Put simply, franchises are a near-perfect all-weather investment. They might not be the cheapest stocks in the market—but for good reason: They’ll help you sleep well at night, regardless of market conditions. And they’ll typically generate growing profits—and rising dividends—year after year. 

Now, you might be thinking, “That sounds great, but how can I spot the kind of brands that have long-term staying power?”

Here’s a simple shortcut…

Check which companies are consistently rising (or maintaining a high ranking) on one of the many lists of the world’s most valuable brands maintained by companies like Forbes and Kantar. The valuation methodology varies depending on the list, but all the rankings account for the company’s financial strength and the brand’s contribution to profits. 

Let’s look at an example. Apple (AAPL) is constantly topping “best brand” lists. And over the past five years, the stock is up over 300%… vs. less than 100% for the S&P 500.

Given Apple’s top position on the list of the world’s best brands, it’s no surprise the stock is Buffett’s largest portfolio holding… by far. 

Obviously, Buffett has a lot of confidence in Apple’s ability to generate market-beating returns for many years to come.

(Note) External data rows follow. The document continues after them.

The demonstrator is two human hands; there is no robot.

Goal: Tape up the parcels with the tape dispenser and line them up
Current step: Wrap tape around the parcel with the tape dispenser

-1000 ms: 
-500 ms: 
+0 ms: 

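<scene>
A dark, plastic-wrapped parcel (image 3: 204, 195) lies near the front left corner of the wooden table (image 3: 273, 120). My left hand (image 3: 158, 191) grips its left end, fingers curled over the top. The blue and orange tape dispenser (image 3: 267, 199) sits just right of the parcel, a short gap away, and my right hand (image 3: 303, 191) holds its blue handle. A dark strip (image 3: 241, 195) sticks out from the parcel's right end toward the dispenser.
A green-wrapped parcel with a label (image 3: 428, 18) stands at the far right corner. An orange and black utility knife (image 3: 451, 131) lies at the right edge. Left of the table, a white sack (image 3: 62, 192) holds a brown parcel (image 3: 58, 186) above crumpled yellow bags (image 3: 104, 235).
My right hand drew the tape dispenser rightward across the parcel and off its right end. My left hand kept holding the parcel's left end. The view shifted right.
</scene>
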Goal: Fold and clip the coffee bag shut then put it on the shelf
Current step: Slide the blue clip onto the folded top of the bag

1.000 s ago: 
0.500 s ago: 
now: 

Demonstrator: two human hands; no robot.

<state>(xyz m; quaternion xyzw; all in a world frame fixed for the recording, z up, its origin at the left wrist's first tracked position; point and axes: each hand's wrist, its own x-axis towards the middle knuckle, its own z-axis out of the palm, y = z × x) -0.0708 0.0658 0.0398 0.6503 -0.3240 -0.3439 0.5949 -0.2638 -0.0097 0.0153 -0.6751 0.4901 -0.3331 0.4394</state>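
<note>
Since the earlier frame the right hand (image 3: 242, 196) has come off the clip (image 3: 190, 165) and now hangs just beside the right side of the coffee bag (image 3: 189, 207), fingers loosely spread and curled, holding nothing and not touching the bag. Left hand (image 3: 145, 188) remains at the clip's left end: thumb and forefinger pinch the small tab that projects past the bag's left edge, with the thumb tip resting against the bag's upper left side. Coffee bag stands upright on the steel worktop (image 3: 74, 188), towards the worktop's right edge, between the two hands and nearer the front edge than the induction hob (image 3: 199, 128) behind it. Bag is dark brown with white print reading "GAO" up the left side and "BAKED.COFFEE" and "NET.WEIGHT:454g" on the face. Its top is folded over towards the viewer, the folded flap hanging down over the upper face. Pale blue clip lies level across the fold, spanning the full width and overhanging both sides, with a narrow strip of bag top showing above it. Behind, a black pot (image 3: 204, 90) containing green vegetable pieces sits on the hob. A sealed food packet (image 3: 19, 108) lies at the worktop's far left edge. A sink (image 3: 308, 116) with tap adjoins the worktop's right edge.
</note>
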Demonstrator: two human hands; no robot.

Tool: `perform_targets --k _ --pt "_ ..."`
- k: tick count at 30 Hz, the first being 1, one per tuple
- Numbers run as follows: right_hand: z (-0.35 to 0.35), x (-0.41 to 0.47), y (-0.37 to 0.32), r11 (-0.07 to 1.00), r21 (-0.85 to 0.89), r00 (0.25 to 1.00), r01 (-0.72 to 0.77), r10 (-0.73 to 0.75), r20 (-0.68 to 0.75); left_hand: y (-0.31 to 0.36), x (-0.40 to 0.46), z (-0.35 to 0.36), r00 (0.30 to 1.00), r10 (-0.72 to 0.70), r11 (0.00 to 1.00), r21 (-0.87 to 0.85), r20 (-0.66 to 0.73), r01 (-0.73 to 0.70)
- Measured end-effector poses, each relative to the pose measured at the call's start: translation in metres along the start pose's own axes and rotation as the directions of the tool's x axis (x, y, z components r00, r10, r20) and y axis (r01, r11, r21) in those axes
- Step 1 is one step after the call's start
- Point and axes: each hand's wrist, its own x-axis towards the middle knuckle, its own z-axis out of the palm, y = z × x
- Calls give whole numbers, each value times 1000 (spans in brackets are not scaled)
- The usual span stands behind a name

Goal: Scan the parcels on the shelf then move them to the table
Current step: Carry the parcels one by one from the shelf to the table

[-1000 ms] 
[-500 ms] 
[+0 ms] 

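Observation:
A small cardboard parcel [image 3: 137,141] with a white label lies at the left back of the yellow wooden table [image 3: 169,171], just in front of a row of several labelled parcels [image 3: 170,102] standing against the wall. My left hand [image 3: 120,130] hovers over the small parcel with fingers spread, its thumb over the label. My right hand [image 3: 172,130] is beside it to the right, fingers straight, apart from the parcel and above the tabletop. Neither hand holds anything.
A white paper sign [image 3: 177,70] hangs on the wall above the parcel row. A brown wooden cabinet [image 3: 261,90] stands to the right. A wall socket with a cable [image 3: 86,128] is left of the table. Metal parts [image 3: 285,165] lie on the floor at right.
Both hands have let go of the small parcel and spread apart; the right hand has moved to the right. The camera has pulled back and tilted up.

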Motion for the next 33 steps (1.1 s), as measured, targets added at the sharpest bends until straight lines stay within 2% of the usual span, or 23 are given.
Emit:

This is just one example of the power of a strong brand. Take a look at the stock performances of the other top companies and you’ll see many others boasting massive long-term returns.

Conclusion

Franchises are the ultimate buy-and-hold stocks. Thanks to their focus on customer loyalty and brand-building, these companies are able to outperform their peers… while rewarding their shareholders year after year, across all economic conditions.